QUESTION.- Dans la mesure où les chefs d'Etat et de gouvernement sont convenus à Maastricht d'avoir, cette année encore, un débat sur les inévitables adaptations institutionnelles de la Communauté européenne dans la perspective d'une Europe élargie à quinze, dix-sept et peut-être vingt-cinq pays, comment voyez-vous le rôle et la place des petits pays, et plus particulièrement du Luxembourg, notamment au regard des présidences tournantes, de la composition de la Commission de Bruxelles, de la représentation au Parlement européen ? En somme, n'y aura-t-il pas, selon vous, altération du jeu institutionnel au détriment des petits pays ?

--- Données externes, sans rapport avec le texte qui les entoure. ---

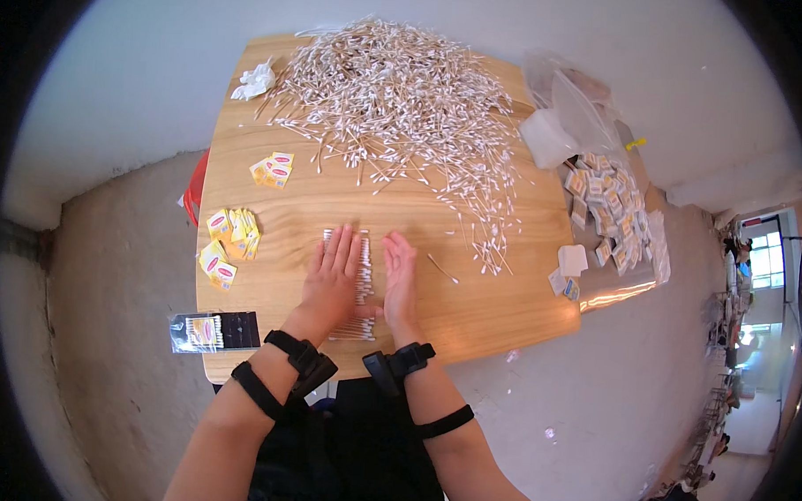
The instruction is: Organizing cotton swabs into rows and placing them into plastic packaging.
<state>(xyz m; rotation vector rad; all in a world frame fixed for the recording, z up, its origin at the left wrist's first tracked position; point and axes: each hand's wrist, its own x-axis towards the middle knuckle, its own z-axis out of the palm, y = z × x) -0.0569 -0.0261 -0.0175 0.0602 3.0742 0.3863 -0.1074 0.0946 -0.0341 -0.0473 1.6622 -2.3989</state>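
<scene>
A row of cotton swabs (352, 330) lies side by side on the wooden table (478, 311) in front of me. My left hand (329, 279) rests flat on top of the row, fingers stretched forward, and hides part of it. Just to the right of the swabs, my right hand (400, 281) stands on its edge, palm facing the row, fingers extended and slightly curved. It grips nothing. The left thumb reaches across toward the right palm. A single loose swab (443, 268) lies to the right of my right hand.
A large heap of cotton swabs (397, 100) covers the far side. Yellow cards (232, 234) lie at left, above a black-and-clear pouch (214, 331) of swabs. Crumpled tissue (255, 80) sits far left. At right are plastic bags (582, 111) and many small packed boxes (608, 200).
</scene>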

- LE PRESIDENT.- Toute l'histoire de la Communauté montre que "les petits pays", pour reprendre votre formule, ont été, à chaque étape, essentiels. Et cela pour une raison simple, et qui demeurera : tous les Etats, quelle que soit leur importance économique ou leur poids démographique, ont le même droit fondamental.
- Vous savez que je suis attaché à cette notion, et à ses conséquences pour ce qui concerne la représentation de chaque pays dans les différentes instances communautaires. D'ailleurs, l'élargissement que vous évoquez, et dont on peut penser qu'il concernera, dans un premier temps, l'Autriche et la Suède, doit être l'occasion de confirmer ces principes.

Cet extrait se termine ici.